Faisal, de l’Université de technologie de Sydney, a déclaré que le gazoduc Pakistan-Iran pourrait être discuté lors des négociations.
Comment le Pakistan a-t-il réagi aux tensions Iran-Israël ?
Le 14 avril, un jour après les frappes iraniennes contre Israël, le ministère pakistanais des Affaires étrangères a publié une déclaration appelant à la désescalade. Le communiqué considère les événements comme « les conséquences de l’échec de la diplomatie ».

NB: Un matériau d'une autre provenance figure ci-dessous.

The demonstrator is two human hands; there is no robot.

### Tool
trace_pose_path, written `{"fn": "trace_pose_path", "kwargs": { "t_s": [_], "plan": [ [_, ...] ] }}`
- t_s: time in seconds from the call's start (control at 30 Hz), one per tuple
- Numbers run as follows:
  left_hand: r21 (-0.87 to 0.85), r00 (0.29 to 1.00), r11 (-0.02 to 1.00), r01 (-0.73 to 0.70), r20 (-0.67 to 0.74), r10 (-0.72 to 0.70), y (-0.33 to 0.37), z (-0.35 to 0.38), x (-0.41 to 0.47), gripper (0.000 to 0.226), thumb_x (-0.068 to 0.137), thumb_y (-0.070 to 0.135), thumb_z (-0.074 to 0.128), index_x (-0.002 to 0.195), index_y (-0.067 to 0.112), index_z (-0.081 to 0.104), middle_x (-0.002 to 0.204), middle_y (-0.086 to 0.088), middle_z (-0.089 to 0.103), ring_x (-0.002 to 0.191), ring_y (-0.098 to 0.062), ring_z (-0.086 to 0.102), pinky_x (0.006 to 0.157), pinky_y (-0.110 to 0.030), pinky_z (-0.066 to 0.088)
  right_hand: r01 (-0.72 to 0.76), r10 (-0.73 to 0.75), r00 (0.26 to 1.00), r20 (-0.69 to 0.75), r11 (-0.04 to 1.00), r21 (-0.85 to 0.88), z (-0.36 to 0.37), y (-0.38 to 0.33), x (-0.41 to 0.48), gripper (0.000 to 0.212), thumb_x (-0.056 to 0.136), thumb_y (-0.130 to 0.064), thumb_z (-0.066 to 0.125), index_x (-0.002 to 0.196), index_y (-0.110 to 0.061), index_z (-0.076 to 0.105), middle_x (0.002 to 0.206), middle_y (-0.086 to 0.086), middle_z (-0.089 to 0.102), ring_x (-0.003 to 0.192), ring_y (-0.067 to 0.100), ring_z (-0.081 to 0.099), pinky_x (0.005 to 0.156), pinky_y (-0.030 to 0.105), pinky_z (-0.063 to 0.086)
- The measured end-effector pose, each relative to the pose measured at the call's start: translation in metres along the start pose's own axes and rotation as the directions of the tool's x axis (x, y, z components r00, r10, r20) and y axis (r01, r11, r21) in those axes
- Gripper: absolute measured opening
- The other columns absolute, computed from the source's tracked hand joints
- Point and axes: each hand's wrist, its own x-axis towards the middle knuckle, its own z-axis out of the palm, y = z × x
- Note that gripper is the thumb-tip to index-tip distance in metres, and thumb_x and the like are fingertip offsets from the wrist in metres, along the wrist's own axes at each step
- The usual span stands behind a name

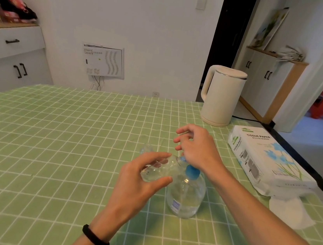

“Ces éléments soulignent également les implications ‘graves’ dans les cas où le Conseil de sécurité de l’ONU serait incapable de remplir ses responsabilités de maintien de la paix et de la sécurité internationales”, indique le communiqué du ministère.
Il a ajouté que le Pakistan soulignait la nécessité d’efforts internationaux pour empêcher de nouvelles hostilités dans la région et pour un cessez-le-feu à Gaza.
« Il est désormais extrêmement urgent de stabiliser la situation et de rétablir la paix. Nous appelons toutes les parties à faire preuve de la plus grande retenue », conclut le communiqué.
Le Pakistan ne reconnaît pas Israël et n’a pas de canaux de communication directs avec lui.
« Ces dernières années, les conjectures se sont multipliées sur les pressions exercées par le CCG. [Gulf Cooperation Council] pays invitant le Pakistan à apporter des changements à sa politique palestinienne. Rien n’indique qu’un tel changement soit envisagé », a déclaré Zaidi.